ASSIGNED TASK:
This exercise asks for every line of the material that contains the word "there".

(COLLECTED DATA begins)

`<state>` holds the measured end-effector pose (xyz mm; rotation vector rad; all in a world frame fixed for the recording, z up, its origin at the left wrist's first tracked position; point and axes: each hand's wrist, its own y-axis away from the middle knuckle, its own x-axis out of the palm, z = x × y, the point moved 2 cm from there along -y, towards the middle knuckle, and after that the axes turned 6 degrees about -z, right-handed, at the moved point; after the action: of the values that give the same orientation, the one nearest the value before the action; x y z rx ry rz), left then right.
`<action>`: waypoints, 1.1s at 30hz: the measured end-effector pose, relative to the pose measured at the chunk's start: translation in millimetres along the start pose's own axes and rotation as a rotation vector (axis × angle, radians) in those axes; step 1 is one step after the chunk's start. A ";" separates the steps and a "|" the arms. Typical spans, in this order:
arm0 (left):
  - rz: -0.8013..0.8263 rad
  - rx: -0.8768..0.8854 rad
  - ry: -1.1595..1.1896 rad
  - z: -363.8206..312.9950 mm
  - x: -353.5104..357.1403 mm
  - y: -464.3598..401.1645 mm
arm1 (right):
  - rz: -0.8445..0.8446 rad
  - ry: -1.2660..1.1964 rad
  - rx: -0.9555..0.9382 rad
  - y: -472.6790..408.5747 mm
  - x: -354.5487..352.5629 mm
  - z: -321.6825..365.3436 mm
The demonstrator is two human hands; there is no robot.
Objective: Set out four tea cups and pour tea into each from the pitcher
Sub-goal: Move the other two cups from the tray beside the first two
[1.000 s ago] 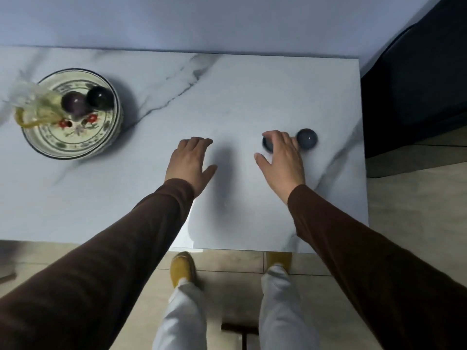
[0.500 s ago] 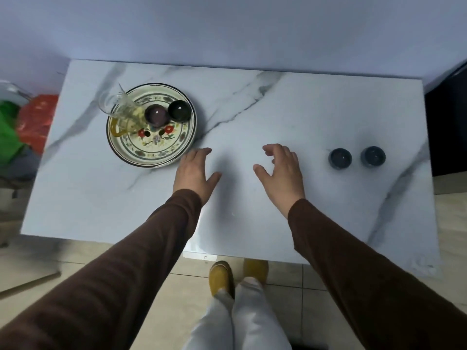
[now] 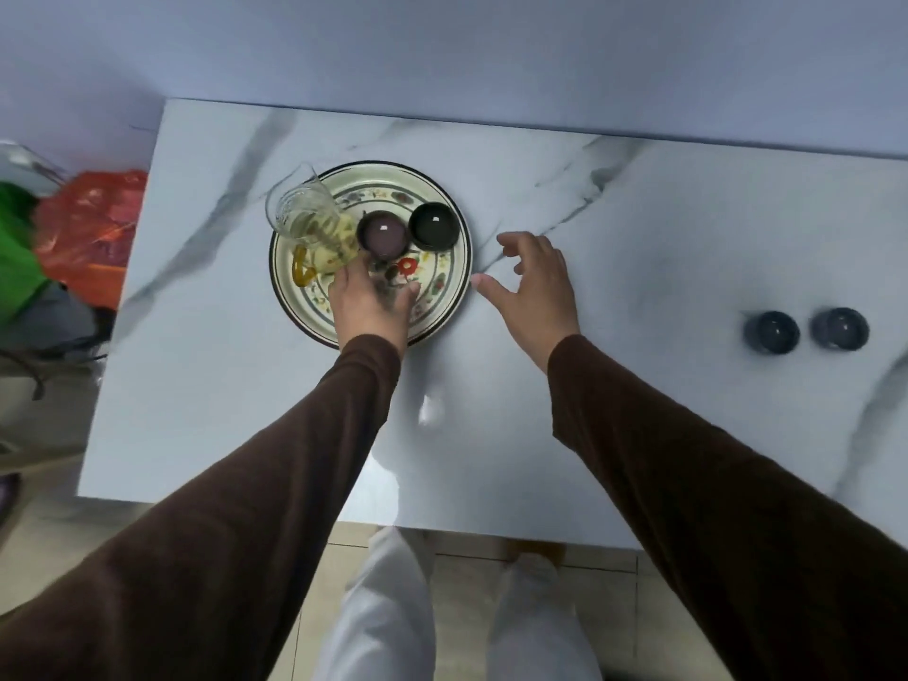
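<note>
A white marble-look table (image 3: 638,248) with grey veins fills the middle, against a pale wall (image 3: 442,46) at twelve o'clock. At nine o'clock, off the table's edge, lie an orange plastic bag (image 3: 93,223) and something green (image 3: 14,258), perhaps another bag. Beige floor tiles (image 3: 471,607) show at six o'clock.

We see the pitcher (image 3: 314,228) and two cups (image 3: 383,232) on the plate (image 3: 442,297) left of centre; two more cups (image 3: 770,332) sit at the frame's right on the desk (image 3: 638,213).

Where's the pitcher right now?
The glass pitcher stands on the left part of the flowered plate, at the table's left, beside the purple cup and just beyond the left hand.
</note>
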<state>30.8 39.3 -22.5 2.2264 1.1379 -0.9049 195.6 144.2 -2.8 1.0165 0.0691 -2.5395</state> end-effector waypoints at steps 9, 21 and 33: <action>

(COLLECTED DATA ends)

RESPONSE AREA:
`<state>` holds the measured end-effector pose (xyz mm; rotation vector rad; all in a world frame fixed for the recording, z up, its origin at the left wrist's first tracked position; point and axes: each hand's wrist, its own y-axis away from the middle knuckle, its own x-axis out of the palm, z = x × y, the point moved 2 cm from there along -y, towards the middle knuckle, and after that the axes turned 6 degrees about -z, right-handed, at the moved point; after the action: of the values that give the same orientation, the one nearest the value before the action; x y z rx ry rz), left then right.
The demonstrator is two human hands; there is no robot.

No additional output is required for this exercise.